Painting with Pastels
One of the most important elements of the Impressionist movement was subject matter. Fascinated by the small moments of life, Impressionists used art to capture fleeting moments in time, such as light reflecting on a lily pond or the color of the setting sun on the face of a cathedral. Explore Impressionism with your child by helping him capture a small moment that's special to him on paper, using a handful of pastels and a big imagination.
A pastel is pure pigment held together with a binder. It requires a special paper with a slight “tooth” in order to hold the chalk in lace and allow you to build color. Thankfully, there's no need to buy special paper—this activity shows you how to make your own.
What You Need:
- Heavy paper or cardboard
- Gesso (can be found at art and hobby stores)
- Finely ground pumice (can be found at hardware and art stores)
- Spray fixative
- Mask (found at hardware, hobby and art stores for pastel dust and spraying)
- Color of acrylic paint to add to gesso and pumice mixture that will become the background color of the paper (Note: acrylic dries darker)
- Large paintbrush
What You Do:
- Choose a subject - a small moment that catches your eye. It could be the way the sunlight hits your bedroom walls in the morning, or the way your mom looks when she is playing with your little brother.
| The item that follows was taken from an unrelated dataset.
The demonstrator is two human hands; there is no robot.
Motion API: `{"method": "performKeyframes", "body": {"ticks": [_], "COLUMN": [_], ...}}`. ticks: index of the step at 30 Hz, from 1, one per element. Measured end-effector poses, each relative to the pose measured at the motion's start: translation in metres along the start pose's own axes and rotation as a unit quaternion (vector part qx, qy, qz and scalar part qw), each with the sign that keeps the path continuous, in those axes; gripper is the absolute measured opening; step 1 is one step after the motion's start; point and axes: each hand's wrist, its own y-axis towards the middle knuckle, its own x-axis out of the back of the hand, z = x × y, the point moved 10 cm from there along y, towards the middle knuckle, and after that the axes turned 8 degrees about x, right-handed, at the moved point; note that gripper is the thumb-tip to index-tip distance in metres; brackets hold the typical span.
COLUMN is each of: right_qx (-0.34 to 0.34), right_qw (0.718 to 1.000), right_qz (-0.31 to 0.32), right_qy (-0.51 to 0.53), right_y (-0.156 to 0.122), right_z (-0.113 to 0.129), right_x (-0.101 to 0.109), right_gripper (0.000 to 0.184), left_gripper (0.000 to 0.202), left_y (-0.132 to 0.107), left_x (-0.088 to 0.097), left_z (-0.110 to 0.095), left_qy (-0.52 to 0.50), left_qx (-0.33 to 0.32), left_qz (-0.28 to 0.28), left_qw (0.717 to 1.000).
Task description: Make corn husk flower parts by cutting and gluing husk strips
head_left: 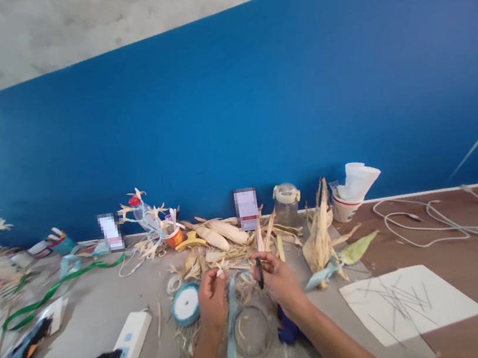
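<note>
My left hand is closed, pinching a small pale piece of corn husk at the fingertips. Opposite it, my right hand is closed around scissors with a black handle; the blades are too blurred to make out. The hands are a short way apart above the table. Beside my left wrist lies a spool of light blue ribbon, and a loose ribbon strip runs between my forearms. A coil of thin wire lies there too. Under my right wrist a dark blue object is partly hidden.
Dried corn husks are heaped behind my hands, near a clear jar and a paper cup. A power strip and glue gun lie left. Thin sticks rest on white paper at right. A blue partition stands behind.
</note>
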Motion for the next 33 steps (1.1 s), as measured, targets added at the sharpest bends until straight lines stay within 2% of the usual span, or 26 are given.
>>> {"method": "performKeyframes", "body": {"ticks": [5, 11, 14, 18, 23, 28, 33], "right_qx": [0.006, -0.022, -0.031, -0.040, -0.060, -0.080, -0.071], "right_qw": [1.000, 0.998, 0.995, 0.993, 0.988, 0.981, 0.976], "right_qz": [-0.008, 0.057, 0.087, 0.106, 0.128, 0.155, 0.169], "right_qy": [0.017, -0.029, -0.035, -0.044, -0.060, -0.087, -0.113], "right_y": [-0.001, -0.006, -0.009, -0.009, -0.009, -0.008, -0.008], "right_z": [0.005, -0.001, -0.001, 0.002, 0.006, 0.009, 0.008], "right_x": [-0.001, -0.015, -0.022, -0.023, -0.019, -0.014, -0.013], "right_gripper": [0.039, 0.037, 0.039, 0.039, 0.036, 0.035, 0.031], "left_gripper": [0.028, 0.027, 0.025, 0.019, 0.015, 0.013, 0.013], "left_y": [0.001, 0.003, 0.005, 0.007, 0.005, 0.001, -0.001], "left_x": [-0.009, -0.011, -0.007, 0.009, 0.014, 0.013, 0.013], "left_z": [0.007, 0.009, 0.009, 0.006, -0.003, -0.011, -0.017], "left_qy": [-0.044, -0.066, -0.046, 0.012, 0.057, 0.066, 0.090], "left_qx": [0.045, 0.050, 0.029, -0.034, -0.101, -0.122, -0.134], "left_qz": [0.036, 0.055, 0.042, -0.013, -0.030, -0.043, -0.052], "left_qw": [0.997, 0.995, 0.998, 0.999, 0.993, 0.989, 0.986]}}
- Create a sketch of your subject. Investigate where to place the elements and what colors you will want to use.
- Once you're satisfied with your compositional arrangement, set it aside and mix about 1 cup of gesso with 3 Tbsp of the ground pumice. Use a very small amount of color and mix well.
- Seal your paper with a thin layer of gesso by applying the mixture to your paper. Some artists like to have the brush marks show while others prefer a finer brush stroke. You can thin your gesso with water but it is best to use as little as possible.
- Once you've finished sealing the paper, set it aside to dry.
- When your first layer is dry, apply another coat brushing the mixture in the opposite the direction. If you are careful to apply the gesso mixture in one direction for each coat you will end up with a fine cross weave texture like good canvas. This will create a surface that the pastels will adhere to.
- When your surface is prepared “paint” your picture with pastels. Feel free to be as realistic or abstract as you would like. You can take a look at a book with some Impressionist paintings and sketches in it to get some inspiration. Impressionist paintings were often very colorful, so don't be afraid to use lots of color!
- When your painting is done "fix it" by spraying a layer of fixative spray over the entire painting to keep the pastels from smudging.
Did You Know?
Using pastels is sometimes referred to as "painting" because it is a process of applying pigment directly to the surface of your work like painting. Pastels provide some of the richest color available an the artist. There are three kinds of pastels: hard, soft and pencil. Try them all. Also try varying the texture of you homemade paper by varying the amount of pumice to create a finer grain or a coarser grain. When you're finished, hang your work of art in a place of prominence!